++++ EXERCISE DATA
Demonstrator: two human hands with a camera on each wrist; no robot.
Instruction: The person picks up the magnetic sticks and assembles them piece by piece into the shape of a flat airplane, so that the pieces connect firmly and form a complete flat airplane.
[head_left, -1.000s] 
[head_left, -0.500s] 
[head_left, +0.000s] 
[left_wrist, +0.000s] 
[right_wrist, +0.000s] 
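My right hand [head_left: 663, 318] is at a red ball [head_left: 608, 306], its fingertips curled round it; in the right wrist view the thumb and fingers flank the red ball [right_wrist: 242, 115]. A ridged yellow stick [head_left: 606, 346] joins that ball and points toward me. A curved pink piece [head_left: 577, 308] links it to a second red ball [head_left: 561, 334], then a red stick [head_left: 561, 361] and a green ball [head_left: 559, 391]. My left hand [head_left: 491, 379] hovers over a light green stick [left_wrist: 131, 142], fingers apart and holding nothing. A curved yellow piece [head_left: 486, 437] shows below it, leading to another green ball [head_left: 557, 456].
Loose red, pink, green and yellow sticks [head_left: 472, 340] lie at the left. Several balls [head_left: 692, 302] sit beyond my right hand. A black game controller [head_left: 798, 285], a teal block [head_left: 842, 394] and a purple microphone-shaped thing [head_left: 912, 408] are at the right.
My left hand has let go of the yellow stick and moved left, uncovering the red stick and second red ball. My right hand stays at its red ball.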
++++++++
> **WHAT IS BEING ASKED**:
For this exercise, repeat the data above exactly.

> **TASK OUTPUT**:
Demonstrator: two human hands with a camera on each wrist; no robot.
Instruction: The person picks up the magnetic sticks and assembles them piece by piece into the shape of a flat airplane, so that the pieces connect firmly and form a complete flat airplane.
[head_left, -1.000s] 
[head_left, -0.500s] 
[head_left, +0.000s] 
[left_wrist, +0.000s] 
[right_wrist, +0.000s] 
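My right hand [head_left: 663, 318] is at a red ball [head_left: 608, 306], its fingertips curled round it; in the right wrist view the thumb and fingers flank the red ball [right_wrist: 242, 115]. A ridged yellow stick [head_left: 606, 346] joins that ball and points toward me. A curved pink piece [head_left: 577, 308] links it to a second red ball [head_left: 561, 334], then a red stick [head_left: 561, 361] and a green ball [head_left: 559, 391]. My left hand [head_left: 491, 379] hovers over a light green stick [left_wrist: 131, 142], fingers apart and holding nothing. A curved yellow piece [head_left: 486, 437] shows below it, leading to another green ball [head_left: 557, 456].
Loose red, pink, green and yellow sticks [head_left: 472, 340] lie at the left. Several balls [head_left: 692, 302] sit beyond my right hand. A black game controller [head_left: 798, 285], a teal block [head_left: 842, 394] and a purple microphone-shaped thing [head_left: 912, 408] are at the right.
My left hand has let go of the yellow stick and moved left, uncovering the red stick and second red ball. My right hand stays at its red ball.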

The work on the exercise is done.